◆ **What you have to do**:
Output exactly, and only, the lines below from the one with "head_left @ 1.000" down to the one with "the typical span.". Include both end lines and no pictures.

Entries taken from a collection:
^^^^^^^^

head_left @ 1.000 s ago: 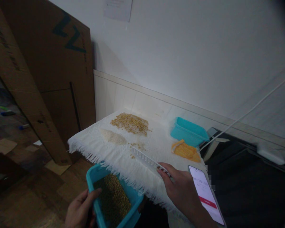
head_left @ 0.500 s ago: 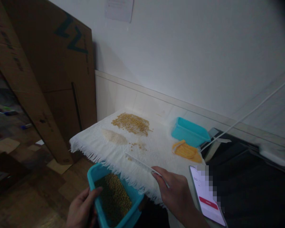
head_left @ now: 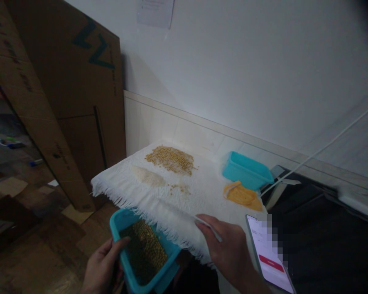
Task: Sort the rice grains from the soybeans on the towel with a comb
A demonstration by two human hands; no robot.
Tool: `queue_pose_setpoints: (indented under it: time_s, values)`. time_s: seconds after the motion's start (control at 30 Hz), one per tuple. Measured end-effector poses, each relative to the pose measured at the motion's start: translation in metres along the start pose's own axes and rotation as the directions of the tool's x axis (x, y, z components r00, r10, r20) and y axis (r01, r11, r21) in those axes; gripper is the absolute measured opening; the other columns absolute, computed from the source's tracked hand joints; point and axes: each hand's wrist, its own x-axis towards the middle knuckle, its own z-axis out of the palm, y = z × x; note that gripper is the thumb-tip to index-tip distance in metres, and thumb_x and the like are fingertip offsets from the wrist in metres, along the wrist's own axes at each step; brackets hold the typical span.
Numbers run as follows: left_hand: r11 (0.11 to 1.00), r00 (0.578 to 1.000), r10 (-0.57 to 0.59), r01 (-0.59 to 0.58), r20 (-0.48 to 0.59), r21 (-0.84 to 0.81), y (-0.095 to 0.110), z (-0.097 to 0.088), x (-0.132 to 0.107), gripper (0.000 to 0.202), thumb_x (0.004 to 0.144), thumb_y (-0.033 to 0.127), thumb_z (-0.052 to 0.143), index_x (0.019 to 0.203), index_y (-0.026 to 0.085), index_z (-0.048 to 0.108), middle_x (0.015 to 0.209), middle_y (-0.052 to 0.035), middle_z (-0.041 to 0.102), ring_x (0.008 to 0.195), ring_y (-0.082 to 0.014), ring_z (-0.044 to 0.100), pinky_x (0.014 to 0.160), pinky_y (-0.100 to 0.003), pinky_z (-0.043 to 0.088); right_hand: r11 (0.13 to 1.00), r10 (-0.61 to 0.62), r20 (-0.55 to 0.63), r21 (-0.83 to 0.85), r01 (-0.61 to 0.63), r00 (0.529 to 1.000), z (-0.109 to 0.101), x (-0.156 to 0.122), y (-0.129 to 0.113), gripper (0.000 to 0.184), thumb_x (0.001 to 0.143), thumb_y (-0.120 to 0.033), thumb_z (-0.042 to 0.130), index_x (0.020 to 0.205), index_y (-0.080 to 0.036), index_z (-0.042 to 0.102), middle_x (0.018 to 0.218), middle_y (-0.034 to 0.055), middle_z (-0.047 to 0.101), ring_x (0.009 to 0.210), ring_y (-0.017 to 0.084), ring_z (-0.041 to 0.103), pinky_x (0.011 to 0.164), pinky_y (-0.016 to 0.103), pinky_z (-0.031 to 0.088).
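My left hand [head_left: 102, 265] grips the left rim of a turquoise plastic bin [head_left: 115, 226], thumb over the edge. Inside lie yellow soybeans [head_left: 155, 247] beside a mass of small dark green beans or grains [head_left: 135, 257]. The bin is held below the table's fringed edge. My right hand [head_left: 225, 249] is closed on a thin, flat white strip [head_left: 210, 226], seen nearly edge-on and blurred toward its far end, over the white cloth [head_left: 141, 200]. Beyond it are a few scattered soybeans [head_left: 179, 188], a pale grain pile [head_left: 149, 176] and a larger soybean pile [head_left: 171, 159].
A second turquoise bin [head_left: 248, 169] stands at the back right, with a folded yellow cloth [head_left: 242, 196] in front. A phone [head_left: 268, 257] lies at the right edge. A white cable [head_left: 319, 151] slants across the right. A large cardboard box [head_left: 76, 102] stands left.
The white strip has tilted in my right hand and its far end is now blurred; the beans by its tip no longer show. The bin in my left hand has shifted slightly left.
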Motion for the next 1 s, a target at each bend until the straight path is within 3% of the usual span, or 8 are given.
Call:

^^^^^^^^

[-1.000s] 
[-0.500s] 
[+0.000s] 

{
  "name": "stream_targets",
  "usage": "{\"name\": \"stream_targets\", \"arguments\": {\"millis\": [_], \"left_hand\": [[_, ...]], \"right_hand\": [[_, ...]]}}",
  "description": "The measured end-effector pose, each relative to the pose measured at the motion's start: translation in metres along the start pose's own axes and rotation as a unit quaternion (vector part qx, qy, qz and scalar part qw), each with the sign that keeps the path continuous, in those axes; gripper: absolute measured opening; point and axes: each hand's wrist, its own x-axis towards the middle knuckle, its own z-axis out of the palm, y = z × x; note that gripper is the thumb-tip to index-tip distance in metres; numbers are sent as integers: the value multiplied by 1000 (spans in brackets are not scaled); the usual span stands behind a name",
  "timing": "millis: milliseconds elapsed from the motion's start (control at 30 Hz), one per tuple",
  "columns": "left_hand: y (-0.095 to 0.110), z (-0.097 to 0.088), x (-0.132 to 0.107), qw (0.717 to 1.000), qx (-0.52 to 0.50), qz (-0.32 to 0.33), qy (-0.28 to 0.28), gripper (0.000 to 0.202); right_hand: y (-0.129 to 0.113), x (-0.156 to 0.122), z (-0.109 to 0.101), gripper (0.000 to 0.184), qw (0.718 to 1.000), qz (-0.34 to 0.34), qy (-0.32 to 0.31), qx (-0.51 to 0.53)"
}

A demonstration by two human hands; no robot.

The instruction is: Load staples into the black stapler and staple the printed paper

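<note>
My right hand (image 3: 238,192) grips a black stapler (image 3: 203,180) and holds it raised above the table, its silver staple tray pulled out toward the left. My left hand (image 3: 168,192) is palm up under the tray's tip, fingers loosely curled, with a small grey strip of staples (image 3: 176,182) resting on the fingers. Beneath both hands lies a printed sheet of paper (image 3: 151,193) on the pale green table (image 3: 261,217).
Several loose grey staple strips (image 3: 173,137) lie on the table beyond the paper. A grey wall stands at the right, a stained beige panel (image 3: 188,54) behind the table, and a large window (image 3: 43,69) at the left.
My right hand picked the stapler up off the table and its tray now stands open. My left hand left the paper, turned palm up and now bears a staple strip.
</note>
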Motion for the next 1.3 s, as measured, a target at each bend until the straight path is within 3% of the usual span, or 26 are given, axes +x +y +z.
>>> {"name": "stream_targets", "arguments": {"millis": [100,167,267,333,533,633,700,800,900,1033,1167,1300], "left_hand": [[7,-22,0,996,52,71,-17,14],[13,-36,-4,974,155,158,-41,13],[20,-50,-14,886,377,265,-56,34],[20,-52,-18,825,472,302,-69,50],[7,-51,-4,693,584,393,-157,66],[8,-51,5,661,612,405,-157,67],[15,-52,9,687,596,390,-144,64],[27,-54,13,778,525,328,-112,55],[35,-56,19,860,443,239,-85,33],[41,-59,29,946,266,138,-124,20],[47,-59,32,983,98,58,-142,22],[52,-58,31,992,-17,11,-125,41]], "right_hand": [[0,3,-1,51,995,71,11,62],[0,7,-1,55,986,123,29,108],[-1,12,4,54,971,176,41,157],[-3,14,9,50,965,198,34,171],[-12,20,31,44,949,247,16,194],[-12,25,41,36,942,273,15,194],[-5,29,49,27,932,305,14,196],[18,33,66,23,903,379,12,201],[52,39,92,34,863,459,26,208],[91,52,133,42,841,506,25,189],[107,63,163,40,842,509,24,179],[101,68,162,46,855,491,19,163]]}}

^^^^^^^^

◆ **Worked solution**:
head_left @ 1.000 s ago: 
head_left @ 0.500 s ago: 
head_left @ now: 
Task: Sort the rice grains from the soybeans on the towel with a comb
A demonstration by two human hands; no robot.
Tool: `queue_pose_setpoints: (indented under it: time_s, values)`. time_s: seconds after the motion's start (control at 30 Hz), one per tuple. Measured end-effector poses, each relative to the pose measured at the motion's start: translation in metres along the start pose's own axes and rotation as the directions of the tool's x axis (x, y, z components r00, r10, r20) and y axis (r01, r11, r21) in those axes; gripper is the absolute measured opening; the other columns absolute, computed from the source's tracked hand joints; point and axes: each hand's wrist, its own x-axis towards the middle knuckle, its own z-axis out of the palm, y = z × x; note that gripper is the thumb-tip to index-tip distance in metres, and thumb_x and the like are fingertip offsets from the wrist in metres, along the wrist's own axes at each step; brackets hold the typical span.

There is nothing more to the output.